(Exercise prompt):
Skip the pictures. Give all the data again exactly.

(Provided material):

════════

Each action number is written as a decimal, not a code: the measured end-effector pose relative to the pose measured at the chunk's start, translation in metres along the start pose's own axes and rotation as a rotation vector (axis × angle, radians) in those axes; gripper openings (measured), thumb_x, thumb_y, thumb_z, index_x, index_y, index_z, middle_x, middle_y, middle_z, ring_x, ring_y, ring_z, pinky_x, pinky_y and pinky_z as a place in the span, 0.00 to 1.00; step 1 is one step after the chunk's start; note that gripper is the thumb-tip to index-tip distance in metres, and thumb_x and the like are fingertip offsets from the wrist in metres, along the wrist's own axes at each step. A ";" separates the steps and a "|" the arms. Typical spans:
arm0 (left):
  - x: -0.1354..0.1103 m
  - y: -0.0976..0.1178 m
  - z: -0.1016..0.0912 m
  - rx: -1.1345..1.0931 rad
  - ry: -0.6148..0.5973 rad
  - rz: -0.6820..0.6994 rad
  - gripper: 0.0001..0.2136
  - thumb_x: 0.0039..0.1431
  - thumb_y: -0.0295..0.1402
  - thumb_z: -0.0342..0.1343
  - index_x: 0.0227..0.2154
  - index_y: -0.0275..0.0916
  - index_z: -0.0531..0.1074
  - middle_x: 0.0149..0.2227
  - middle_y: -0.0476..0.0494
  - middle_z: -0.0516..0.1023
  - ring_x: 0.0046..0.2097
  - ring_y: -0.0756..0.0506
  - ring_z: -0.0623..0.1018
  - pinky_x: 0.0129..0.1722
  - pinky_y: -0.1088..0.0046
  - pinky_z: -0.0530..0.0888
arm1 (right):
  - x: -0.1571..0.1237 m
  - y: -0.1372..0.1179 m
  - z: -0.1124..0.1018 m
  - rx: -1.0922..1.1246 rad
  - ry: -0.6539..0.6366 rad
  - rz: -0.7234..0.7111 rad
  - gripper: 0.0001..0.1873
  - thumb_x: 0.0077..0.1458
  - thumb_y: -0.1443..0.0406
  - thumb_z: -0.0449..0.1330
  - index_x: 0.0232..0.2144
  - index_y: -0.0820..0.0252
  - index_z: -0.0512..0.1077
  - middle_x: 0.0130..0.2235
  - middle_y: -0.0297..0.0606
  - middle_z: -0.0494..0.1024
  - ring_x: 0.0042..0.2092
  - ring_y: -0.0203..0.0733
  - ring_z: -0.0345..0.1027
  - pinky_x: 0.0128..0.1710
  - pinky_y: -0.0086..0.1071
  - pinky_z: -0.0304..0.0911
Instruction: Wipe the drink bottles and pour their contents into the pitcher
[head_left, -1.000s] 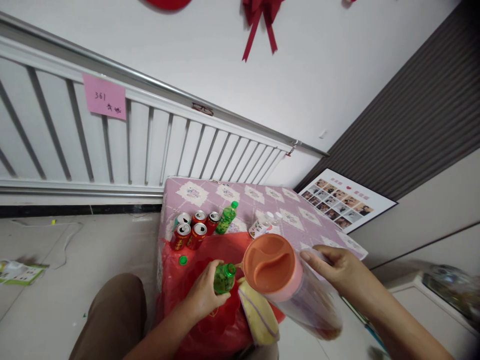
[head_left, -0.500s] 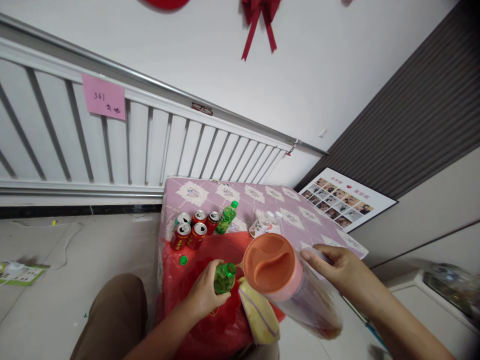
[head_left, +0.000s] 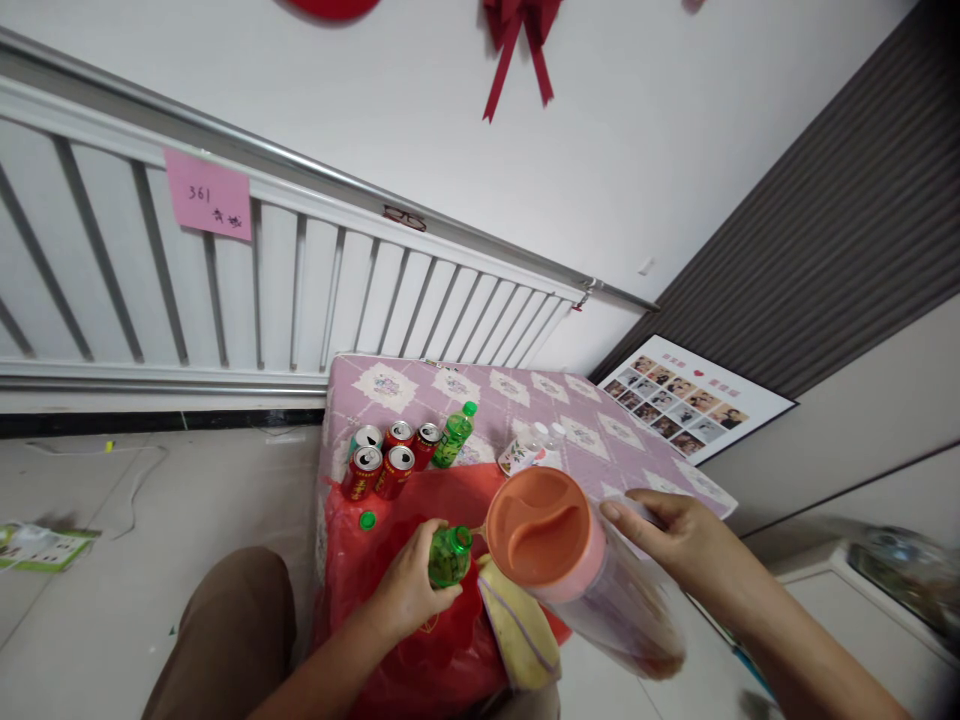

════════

(Task solution):
Each action number is written as a decimal, not a code: the measured end-effector pose relative to the pose measured at the chunk's start, translation in metres along the start pose's own axes and rotation as a rotation vector (axis × angle, radians) in those axes; gripper openings (measured), thumb_x, thumb_y, thumb_z, index_x, index_y, index_z, middle_x, middle_y, middle_z, ring_x, ring_y, ring_z, pinky_x, pinky_y and pinky_z as a place in the span, 0.00 to 1.00; step 1 is one step after the chunk's start; note that gripper is the thumb-tip to index-tip distance in metres, and thumb_x and the like are fingertip offsets from the wrist in metres, along the wrist's own axes at each step. A ";" separates the steps and a "|" the arms. Typical spans:
arm0 (left):
  - x: -0.1354..0.1103 m
  - y: -0.0976..0.1178 m
  - z: -0.1016..0.0912 m
  - rx: -1.1345..1.0931 rad
  - ry: -0.6148..0.5973 rad
  - rz: -0.6820..0.6994 rad
  - gripper: 0.0001..0.2136
  - thumb_x: 0.0039..0.1431
  - thumb_y: -0.0295..0.1402
  - thumb_z: -0.0342..0.1343
  - index_x: 0.0227..0.2154
  - index_y: -0.0275..0.0916
  - index_z: -0.0531..0.1074
  - middle_x: 0.0149..0.2227
  - middle_y: -0.0476..0.0494
  - middle_z: -0.0516..0.1023
  - ring_x: 0.0046..0.2097
  - ring_y: -0.0756..0.0506
  - ring_z: -0.0623..0.1018
  - pinky_x: 0.0129..0.1722
  - pinky_y: -0.1088..0.0046
  - pinky_z: -0.0530..0.0888
arm1 (right):
  - x: -0.1571..0.1237 m
  - y: -0.1372..0.1179 m
  - z: -0.1124..0.1018 m
  - rx: -1.0922..1.1246 rad
  - ry: -0.6539..0.6366 rad
  - rz: -0.7234..0.7111 rad
  - gripper: 0.0001..0.1873
  - thumb_x: 0.0077..0.1458
  - thumb_y: -0.1443..0.0406
  - thumb_z: -0.0449..0.1330
  - index_x: 0.0232..0.2144
  - index_y: -0.0820..0.0252
  - index_z: -0.0512..0.1077
  - middle_x: 0.0130..0.2235
  - middle_y: -0.0297..0.0606
  - middle_z: -0.0494..0.1024
  - ring_x: 0.0042..0.2092
  - ring_y: -0.0203..0.0733
  - ring_z: -0.0345..0.1027
  - pinky_x: 0.0128..0.1710
  - pinky_y: -0.0086..0.1071
  - pinky_z: -0.0304..0.0911
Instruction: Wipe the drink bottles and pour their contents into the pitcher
[head_left, -1.000s] 
[head_left, -0.500s] 
[head_left, +0.000s] 

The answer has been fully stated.